Malgré tout, l’attachement de la population à l’égard de la police communautaire demeure, car la dimension relations publiques d’une policière ou d’un policier à pied (ou à bicyclette) qui interagit avec la population demeure importante pour sécuriser certains groupes. Toutefois, ce dialogue avec certains policier-ère-s, même s’il est bienvenu parmi les citoyen-ne-s, ne doit pas empêcher un regard plus global sur la police communautaire au regard des attentes des chercheuses et chercheurs et de certains groupes qui vivent des rapports plus difficiles avec la police. En fait, cet élargissement de la répression policière à l’égard de petits délits qui s’est fondé sur la police communautaire tend à camoufler une tendance lourde dans plusieurs pays qui est la criminalisation du social, pour reprendre une expression de Crawford[4].

Conclusion : La judiciarisation des problèmes sociaux

Bien sûr, la plus grande judiciarisation amenée par la police communautaire n’avait pas été planifiée à l’origine, et de nombreux policier-ère-s ont navigué avec courage à contrecourant de leur organisation pour tenter d’intervenir autrement. Plusieurs chercheuses et chercheurs les ont épaulés, croyant que ce serait le début de grandes réformes dans la formation et l’organisation policières. Le résultat n’en reste pas moins ce qu’il est selon les données avant et après son implantation dans divers pays. Non seulement la police communautaire n’a-t-elle pas entraîné une diminution de la judiciarisation mais, plus grave encore, les approches dont elle se revendique amènent de plus en plus la gestion par la police de problématiques qui relèvent des programmes sociaux.
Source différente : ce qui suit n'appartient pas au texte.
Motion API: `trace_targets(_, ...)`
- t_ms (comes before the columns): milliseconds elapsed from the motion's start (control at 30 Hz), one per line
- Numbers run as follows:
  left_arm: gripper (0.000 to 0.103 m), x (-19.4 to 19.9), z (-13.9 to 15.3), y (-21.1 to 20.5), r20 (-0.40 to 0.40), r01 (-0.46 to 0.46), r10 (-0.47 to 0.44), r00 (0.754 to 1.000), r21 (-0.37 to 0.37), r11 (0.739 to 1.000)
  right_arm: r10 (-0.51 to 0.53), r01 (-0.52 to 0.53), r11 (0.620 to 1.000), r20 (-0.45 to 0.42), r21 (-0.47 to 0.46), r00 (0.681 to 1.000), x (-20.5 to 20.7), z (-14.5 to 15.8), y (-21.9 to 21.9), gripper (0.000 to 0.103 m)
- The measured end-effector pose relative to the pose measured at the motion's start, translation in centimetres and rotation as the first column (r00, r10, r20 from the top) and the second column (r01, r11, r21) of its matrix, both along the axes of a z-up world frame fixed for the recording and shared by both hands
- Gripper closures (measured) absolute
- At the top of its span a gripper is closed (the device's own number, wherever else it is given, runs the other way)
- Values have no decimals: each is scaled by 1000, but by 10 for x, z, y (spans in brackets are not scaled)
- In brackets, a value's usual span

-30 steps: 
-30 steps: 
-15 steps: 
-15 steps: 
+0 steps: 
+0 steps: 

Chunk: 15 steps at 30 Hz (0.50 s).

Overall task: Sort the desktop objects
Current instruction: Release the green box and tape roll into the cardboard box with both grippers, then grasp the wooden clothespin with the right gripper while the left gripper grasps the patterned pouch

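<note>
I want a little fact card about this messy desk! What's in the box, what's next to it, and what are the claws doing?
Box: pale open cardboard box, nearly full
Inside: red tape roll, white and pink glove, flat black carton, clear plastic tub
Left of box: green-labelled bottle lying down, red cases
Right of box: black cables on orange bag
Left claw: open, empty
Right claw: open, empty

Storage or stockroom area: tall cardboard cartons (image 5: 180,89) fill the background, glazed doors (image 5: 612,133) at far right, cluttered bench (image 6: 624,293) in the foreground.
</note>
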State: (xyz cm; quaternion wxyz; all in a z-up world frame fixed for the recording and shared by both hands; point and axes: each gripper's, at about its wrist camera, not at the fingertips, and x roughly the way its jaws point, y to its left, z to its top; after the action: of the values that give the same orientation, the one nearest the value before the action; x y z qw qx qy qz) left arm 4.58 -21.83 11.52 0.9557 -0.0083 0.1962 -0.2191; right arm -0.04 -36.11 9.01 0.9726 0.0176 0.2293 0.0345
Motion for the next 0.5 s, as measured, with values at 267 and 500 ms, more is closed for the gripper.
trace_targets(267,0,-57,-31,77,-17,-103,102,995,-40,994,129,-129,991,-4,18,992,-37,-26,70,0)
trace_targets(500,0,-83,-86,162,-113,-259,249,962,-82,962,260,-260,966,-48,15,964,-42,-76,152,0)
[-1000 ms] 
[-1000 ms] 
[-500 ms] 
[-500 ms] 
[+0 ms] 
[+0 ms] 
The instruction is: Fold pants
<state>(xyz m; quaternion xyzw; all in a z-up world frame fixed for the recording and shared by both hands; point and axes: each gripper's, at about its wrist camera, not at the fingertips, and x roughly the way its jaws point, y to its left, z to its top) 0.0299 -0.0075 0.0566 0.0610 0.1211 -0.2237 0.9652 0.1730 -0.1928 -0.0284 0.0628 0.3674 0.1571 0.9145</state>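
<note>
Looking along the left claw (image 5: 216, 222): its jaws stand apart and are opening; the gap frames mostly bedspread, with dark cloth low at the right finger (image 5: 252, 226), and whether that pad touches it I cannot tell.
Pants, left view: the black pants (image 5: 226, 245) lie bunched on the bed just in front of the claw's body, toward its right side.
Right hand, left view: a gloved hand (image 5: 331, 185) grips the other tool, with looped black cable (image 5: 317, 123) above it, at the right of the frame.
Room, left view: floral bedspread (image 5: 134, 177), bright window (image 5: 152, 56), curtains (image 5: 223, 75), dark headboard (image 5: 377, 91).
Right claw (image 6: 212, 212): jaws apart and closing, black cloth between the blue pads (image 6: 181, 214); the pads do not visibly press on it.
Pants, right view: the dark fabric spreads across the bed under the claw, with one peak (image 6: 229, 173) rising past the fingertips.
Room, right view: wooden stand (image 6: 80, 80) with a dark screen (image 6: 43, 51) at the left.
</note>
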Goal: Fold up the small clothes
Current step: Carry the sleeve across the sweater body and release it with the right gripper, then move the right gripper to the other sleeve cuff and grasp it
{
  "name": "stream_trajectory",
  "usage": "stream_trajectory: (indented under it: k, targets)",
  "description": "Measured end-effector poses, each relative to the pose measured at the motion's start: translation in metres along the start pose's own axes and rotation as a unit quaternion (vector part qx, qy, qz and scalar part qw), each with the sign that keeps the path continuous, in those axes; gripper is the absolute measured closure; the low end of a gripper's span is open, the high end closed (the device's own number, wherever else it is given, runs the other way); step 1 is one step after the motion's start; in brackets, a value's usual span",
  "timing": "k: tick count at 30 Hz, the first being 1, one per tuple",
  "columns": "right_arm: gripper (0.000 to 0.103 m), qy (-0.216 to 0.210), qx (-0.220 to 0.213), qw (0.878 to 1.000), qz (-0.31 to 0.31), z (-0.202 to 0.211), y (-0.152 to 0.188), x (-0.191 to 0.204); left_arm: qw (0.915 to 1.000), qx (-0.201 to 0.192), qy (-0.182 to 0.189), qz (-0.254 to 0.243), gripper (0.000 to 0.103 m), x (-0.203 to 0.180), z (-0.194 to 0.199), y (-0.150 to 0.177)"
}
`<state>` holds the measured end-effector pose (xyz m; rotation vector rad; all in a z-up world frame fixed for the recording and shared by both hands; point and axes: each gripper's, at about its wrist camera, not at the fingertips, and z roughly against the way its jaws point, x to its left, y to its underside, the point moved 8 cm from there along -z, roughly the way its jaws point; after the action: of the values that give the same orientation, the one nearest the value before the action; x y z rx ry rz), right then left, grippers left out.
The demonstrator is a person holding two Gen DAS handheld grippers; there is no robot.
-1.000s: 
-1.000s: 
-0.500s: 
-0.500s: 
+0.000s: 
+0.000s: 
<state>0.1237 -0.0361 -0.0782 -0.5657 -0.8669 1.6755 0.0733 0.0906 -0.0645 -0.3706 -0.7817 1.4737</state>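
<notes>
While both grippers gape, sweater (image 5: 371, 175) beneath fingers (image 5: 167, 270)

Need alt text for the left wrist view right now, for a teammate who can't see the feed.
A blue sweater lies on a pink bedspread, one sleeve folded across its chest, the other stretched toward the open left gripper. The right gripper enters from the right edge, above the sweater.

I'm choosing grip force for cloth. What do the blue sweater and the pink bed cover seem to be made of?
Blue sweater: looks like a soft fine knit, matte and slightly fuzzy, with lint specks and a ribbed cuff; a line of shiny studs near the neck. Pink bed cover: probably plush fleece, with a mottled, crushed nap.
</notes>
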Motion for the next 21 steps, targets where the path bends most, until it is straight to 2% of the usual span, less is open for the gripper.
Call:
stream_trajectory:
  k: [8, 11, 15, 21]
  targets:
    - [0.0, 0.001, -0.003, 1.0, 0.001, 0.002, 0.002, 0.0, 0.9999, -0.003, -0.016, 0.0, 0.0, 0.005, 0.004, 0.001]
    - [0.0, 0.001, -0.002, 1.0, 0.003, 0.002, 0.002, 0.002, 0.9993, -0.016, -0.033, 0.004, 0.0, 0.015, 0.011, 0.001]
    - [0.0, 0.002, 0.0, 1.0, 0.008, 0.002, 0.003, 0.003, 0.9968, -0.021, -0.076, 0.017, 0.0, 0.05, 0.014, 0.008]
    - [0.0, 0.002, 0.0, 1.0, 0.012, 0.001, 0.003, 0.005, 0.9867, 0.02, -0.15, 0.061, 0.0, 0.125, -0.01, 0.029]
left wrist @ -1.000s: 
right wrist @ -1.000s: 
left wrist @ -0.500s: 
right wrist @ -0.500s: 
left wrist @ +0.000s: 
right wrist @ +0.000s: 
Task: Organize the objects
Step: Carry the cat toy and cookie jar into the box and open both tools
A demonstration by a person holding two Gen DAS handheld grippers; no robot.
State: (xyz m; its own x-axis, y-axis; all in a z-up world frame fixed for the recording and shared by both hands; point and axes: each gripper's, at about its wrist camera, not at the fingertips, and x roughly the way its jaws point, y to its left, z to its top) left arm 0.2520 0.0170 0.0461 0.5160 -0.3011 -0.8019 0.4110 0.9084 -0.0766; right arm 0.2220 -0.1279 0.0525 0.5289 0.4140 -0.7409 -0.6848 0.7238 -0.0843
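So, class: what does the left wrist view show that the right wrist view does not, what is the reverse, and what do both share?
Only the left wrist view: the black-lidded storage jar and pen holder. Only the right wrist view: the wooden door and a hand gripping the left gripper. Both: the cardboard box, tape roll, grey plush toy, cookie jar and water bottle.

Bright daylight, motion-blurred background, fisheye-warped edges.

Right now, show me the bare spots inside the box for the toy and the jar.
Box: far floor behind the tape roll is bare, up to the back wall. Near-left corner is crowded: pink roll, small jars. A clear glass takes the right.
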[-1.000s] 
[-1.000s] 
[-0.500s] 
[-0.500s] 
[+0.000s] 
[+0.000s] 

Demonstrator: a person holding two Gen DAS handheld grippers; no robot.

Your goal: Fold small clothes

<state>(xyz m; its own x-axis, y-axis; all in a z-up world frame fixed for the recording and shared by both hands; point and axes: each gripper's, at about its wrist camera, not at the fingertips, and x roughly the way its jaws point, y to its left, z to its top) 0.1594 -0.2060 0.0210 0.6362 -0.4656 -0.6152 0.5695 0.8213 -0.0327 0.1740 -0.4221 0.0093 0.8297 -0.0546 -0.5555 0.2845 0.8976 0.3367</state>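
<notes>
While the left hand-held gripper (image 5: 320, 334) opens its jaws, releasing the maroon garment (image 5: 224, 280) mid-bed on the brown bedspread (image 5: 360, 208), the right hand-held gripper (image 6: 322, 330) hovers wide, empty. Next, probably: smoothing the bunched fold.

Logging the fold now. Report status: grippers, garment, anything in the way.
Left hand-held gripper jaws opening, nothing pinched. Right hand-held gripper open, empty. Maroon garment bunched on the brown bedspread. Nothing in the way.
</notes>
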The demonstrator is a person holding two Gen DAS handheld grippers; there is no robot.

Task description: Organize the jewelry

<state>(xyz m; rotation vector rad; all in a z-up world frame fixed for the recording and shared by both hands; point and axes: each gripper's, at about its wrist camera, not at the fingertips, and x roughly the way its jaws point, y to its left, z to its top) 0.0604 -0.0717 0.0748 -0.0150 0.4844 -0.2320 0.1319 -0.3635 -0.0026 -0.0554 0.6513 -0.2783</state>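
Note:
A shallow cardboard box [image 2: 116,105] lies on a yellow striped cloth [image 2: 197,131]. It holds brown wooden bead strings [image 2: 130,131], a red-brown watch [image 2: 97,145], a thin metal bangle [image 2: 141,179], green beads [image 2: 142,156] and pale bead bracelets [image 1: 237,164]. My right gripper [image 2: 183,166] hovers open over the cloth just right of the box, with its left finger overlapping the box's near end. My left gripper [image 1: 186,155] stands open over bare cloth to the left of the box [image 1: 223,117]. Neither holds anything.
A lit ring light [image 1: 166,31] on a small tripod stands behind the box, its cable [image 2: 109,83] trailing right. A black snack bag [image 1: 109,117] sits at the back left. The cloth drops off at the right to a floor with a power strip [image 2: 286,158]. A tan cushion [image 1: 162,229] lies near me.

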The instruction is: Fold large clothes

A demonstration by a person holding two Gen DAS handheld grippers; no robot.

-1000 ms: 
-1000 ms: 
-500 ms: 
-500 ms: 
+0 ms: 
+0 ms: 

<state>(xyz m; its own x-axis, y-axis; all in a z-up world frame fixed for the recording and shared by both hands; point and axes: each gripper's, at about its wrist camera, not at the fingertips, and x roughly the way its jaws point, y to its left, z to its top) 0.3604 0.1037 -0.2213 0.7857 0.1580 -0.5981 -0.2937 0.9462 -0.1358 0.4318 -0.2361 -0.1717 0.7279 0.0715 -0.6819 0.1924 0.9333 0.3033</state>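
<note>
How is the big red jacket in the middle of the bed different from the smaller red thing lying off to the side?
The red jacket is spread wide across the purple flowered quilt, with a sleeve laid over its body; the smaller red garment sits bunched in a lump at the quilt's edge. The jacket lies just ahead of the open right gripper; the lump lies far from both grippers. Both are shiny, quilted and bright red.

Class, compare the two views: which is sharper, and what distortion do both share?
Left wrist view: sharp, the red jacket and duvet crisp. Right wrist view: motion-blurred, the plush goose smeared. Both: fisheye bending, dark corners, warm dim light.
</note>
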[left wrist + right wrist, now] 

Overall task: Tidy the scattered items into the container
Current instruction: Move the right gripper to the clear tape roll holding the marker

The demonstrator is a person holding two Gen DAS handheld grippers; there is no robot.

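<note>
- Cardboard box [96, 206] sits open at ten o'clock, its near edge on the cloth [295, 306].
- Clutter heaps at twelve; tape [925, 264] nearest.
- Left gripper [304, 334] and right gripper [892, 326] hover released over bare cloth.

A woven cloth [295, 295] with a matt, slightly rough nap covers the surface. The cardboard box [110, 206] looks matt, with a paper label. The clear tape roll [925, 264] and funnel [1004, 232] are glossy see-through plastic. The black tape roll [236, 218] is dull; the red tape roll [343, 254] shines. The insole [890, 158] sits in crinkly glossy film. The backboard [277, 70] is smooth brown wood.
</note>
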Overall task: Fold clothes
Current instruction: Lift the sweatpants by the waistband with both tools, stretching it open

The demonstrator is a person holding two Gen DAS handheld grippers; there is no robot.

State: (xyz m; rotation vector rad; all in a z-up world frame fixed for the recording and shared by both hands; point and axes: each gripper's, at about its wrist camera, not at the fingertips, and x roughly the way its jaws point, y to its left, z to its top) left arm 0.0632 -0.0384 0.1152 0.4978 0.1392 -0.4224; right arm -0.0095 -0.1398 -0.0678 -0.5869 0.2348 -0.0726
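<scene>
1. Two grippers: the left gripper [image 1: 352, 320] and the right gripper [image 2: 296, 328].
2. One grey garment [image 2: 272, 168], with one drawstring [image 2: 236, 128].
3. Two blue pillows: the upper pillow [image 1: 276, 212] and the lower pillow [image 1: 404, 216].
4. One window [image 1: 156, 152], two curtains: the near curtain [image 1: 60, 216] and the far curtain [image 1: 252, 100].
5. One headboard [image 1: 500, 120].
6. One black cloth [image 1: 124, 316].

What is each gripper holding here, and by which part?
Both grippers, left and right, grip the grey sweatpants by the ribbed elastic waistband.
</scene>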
Cette traduction des problèmes sociaux en problèmes de criminalité arrange les gouvernements. Elle détourne le regard des véritables facteurs associés aux comportements et situations problématiques ou encore des véritables menaces pour la population : coupures dans les programmes sociaux, manque d’accès aux services, problèmes d’intégration, pauvreté, etc.

En ce sens, si le politique avait intérêt à trouver une nouvelle manière de créer des liens entre certaines populations et la police, il n’avait pas vraiment d’intérêt à faire les changements attendus des chercheuses et chercheurs pour modifier en profondeur la police vers moins de judiciarisation. En fait, le grand gagnant de la police communautaire est le pouvoir politique. Grâce à cette police à pied plus près du public, le pouvoir politique a redonné de la légitimité à sa police qui, globalement, continue à réprimer les mêmes cibles et problèmes qu’auparavant, cibles et problèmes qui, en bonne partie, relèvent de l’inflation des lois pénales, des lacunes des programmes sociaux ou encore des disparités socioéconomiques.


Cet article renvoie à une recherche précédente : Beauchesne, Line (2010) La police communautaire : un écran de fumée, Bayard Canada, Montréal. On y trouvera l’ensemble des références en soutien à cet article.

[2] Goldstein, H., Problem-Oriented Policing, Philadelphia: Temple U.P., 1990.

[3] Wilson, J.Q. et Kelling, G. L., Broken Windows: the police and Neighborhood safety, The Atlantic Monthly, mars, 29-38, 1982.

[4] Crawford, A., La justice de proximité : appels à la « communauté » et stratégies de responsabilisation dans une idéologie managériale, La justice de proximité en Europe, pratiques et enjeux, Ramonville : Érès, 37-63, 2001.